_Exercise:_
From the listing below, restate word for word the lines from the line containing "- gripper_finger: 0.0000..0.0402" down through the line containing "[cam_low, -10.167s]". Exclude pictures.
· · ·
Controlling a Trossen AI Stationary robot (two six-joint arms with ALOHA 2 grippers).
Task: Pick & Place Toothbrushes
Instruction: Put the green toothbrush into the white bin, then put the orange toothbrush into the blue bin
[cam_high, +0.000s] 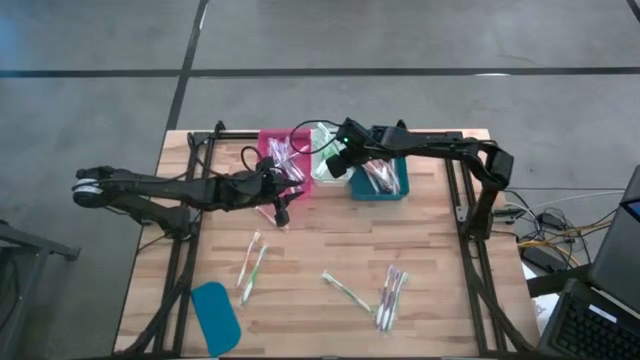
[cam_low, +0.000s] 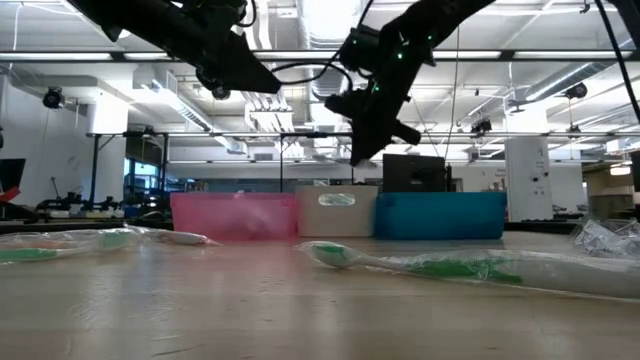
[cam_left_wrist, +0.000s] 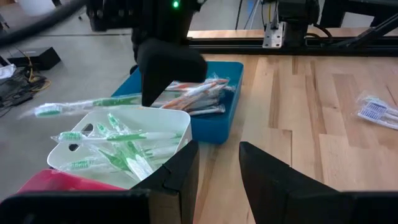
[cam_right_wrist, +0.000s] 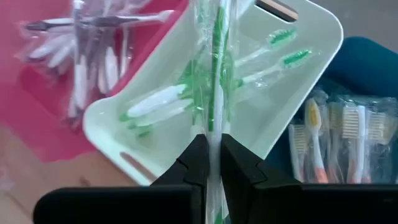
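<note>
Three bins stand in a row at the table's far edge: pink, white and teal, each with wrapped toothbrushes inside. My right gripper hangs over the white bin, shut on a green toothbrush in clear wrap. From the left wrist view that toothbrush sticks out sideways from my right gripper. My left gripper stands open with nothing between its fingers, just near of the pink bin. More toothbrushes lie on the table. My right gripper pinches the wrapped green toothbrush by its handle between its two fingers. The fingers slant down from above and lie across the toothbrush. The toothbrush is lifted clear and hangs roughly level above the white bin, its head end away from the fingers.
A flat teal lid lies at the table's near left corner. Black frame rails run along the table's left, right and far sides. Bare wood lies between the bins and the loose toothbrushes.
</note>
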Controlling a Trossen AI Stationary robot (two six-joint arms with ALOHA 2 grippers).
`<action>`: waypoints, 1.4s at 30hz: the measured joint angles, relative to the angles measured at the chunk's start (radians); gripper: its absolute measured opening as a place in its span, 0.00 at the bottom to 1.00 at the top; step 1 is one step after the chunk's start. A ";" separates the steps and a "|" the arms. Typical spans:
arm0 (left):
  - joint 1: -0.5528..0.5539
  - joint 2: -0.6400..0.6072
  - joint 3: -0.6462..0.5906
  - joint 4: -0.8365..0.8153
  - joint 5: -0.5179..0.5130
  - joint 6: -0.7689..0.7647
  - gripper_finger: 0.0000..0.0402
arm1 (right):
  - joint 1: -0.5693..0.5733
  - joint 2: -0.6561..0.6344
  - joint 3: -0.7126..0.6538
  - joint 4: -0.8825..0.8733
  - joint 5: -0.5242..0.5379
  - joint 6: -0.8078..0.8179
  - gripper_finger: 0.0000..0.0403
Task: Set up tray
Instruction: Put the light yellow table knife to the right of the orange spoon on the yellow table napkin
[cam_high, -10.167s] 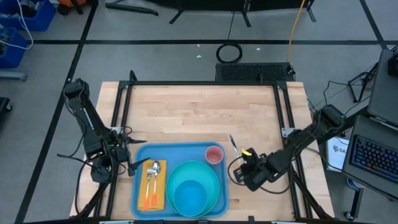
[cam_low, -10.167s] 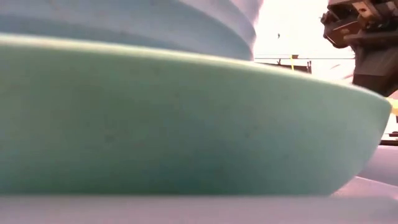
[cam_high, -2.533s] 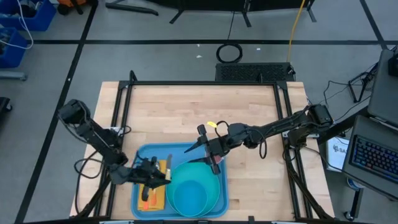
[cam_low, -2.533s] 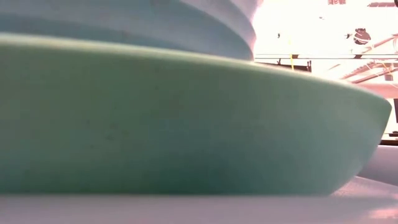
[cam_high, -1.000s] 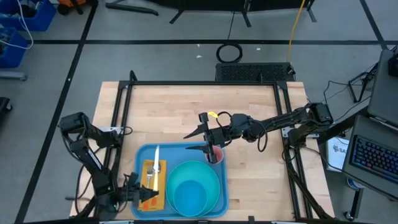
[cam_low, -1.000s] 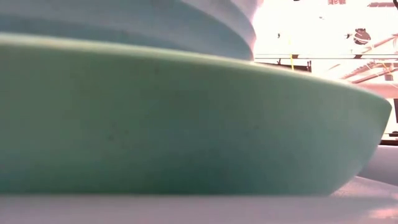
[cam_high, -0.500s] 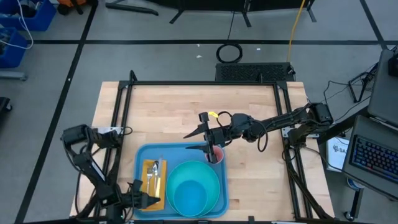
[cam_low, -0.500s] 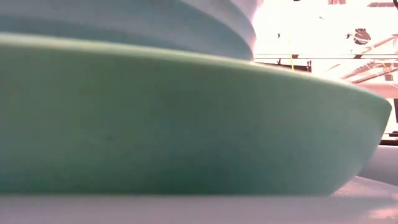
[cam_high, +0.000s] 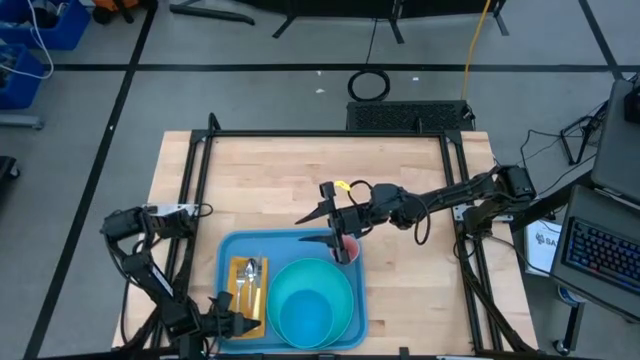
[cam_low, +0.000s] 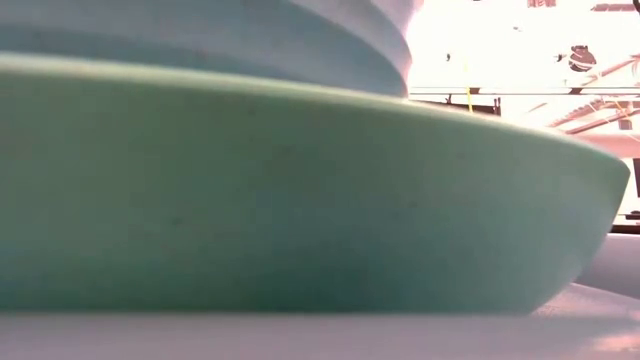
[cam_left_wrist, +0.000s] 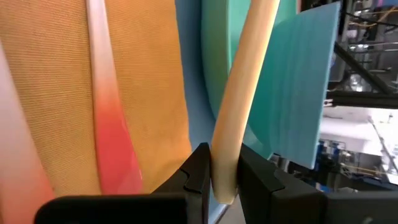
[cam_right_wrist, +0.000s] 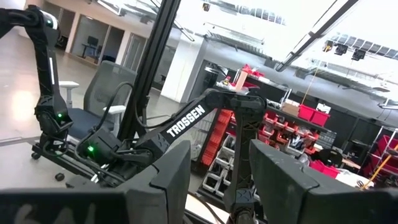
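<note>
The blue tray lies at the table's near edge. On it are an orange napkin with cutlery, a turquoise bowl standing in a turquoise plate, and a pink cup. My left gripper sits low at the tray's near left corner, shut on a cream-handled utensil. A red-handled utensil lies on the napkin beside it. My right gripper hangs open above the tray's far edge, next to the cup. My left gripper pinches the cream handle near its free end between its two fingers. The fingers come from the tray's near left side, slanting down, roughly in line with the handle. The handle runs out over the tray between napkin and plate; whether it rests there I cannot tell.
Bare wood table stretches beyond the tray to the far edge, inside a black frame. The plate fills the low view. The right arm reaches in from the right over the table.
My left gripper has sunk and drawn back toward the table's near edge, rolling its wrist. The cream-handled utensil came with it: its far end, which reached to the tray's far left corner, now lies lower over the napkin. My right gripper has kept still.
</note>
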 joint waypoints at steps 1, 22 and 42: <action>0.001 0.000 0.006 -0.012 0.006 0.000 0.14 | 0.001 0.000 0.000 0.002 0.000 0.000 0.39; 0.018 0.000 0.123 -0.257 0.136 -0.001 0.14 | 0.007 0.000 0.000 0.007 0.000 0.026 0.39; 0.022 -0.002 0.146 -0.335 0.213 -0.019 0.14 | 0.007 0.000 0.000 0.013 0.000 0.026 0.39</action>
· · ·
_Solution to the problem:_
  - gripper_finger: 0.0000..0.0402
arm1 (right):
  - joint 1: -0.5693..0.5733
  - joint 2: -0.6561..0.6344
  - joint 3: -0.7126..0.6538
  - joint 4: -0.8825..0.8733
  - joint 5: -0.5242..0.5379
  - joint 6: -0.8078..0.8179
  - gripper_finger: 0.0000..0.0403
Task: Set up tray
Instruction: Put the light yellow table knife to the right of the orange spoon on the yellow table napkin
[cam_high, -10.167s] 
[cam_low, -10.167s] 

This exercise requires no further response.